Missions are the main container for async action. They should bundle travel, encounter risk, supply consumption, timing, and rewards into one understandable commitment.

Dynamic events should feed directly into mission generation so the board reflects current world conditions instead of static categories alone.

Mission Categories

  • Hunt
  • Gather
  • Survey
  • Escort
  • Rescue
  • Bounty
  • Caravan
  • Boss omen or event hunt

Many of these should become event-flavored variants when local conditions change, such as blight relief gathering, storm salvage escort, refugee supply runs, or den-clearing hunts.

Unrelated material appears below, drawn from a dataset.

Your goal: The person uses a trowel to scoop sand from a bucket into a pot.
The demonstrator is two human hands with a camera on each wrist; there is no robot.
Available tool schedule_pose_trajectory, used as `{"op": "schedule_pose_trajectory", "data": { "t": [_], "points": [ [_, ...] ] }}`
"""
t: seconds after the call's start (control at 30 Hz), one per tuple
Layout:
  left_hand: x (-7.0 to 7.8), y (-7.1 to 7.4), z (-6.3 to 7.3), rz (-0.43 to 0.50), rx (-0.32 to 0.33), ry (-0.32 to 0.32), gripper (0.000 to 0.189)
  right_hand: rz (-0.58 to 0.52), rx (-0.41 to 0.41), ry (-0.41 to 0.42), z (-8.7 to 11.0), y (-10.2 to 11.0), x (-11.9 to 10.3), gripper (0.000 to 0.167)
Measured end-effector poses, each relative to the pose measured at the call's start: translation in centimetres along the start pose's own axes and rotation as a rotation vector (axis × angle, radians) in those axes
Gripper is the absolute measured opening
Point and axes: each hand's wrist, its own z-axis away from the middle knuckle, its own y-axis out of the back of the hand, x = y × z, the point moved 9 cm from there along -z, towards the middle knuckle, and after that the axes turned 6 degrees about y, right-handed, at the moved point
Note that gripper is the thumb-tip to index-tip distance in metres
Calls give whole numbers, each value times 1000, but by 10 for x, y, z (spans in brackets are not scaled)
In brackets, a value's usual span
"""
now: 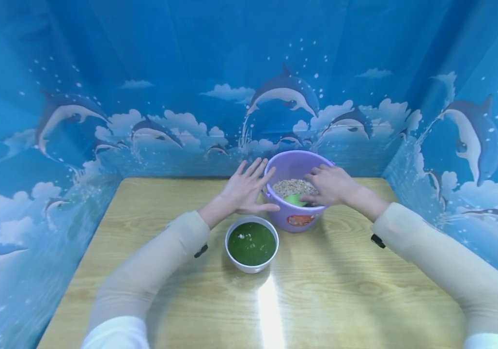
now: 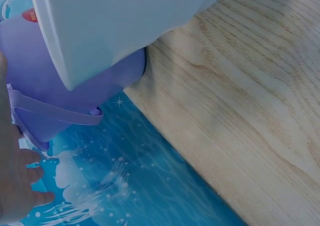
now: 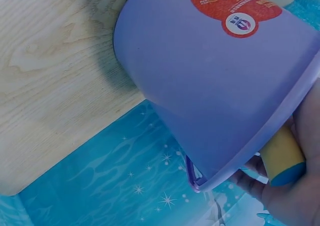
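Bowl [image 1: 251, 269] of green liquid [image 1: 252, 245] sits nearest, with purple bucket [image 1: 281, 220] beyond at one to two o'clock, left hand [image 1: 249, 188] spread at its nine o'clock, right hand [image 1: 331, 186] at its three o'clock gripping a yellow handle [image 3: 281, 155], and green item [image 1: 294, 199] and pale grains [image 1: 292, 187] inside.

Booth-like space: dolphin-print sheets [image 1: 196, 53] round three sides of wood-grain table [image 1: 345, 295].

blue dolphin-print backdrop [image 1: 188, 58] around a wooden table [image 1: 340, 300], white glare [image 1: 270, 310]
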Motion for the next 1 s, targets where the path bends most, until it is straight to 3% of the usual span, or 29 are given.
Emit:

See expedition-types.md for the detailed breakdown of what each expedition category is meant to test, reward, and risk. See ../combat/loadouts-and-safety-rules.md for the simplified launch setup model, ../../tech/expedition-generation-model.md for board-generation rules, ../../tech/unified-board-item-and-player-contract-model.md for shared board-item structure, and ../../tech/expedition-acceptance-and-settlement-model.md for acceptance and settlement rules.

Mission Board Generation

Mission boards should be generated from live simulation state, not from static quest pools.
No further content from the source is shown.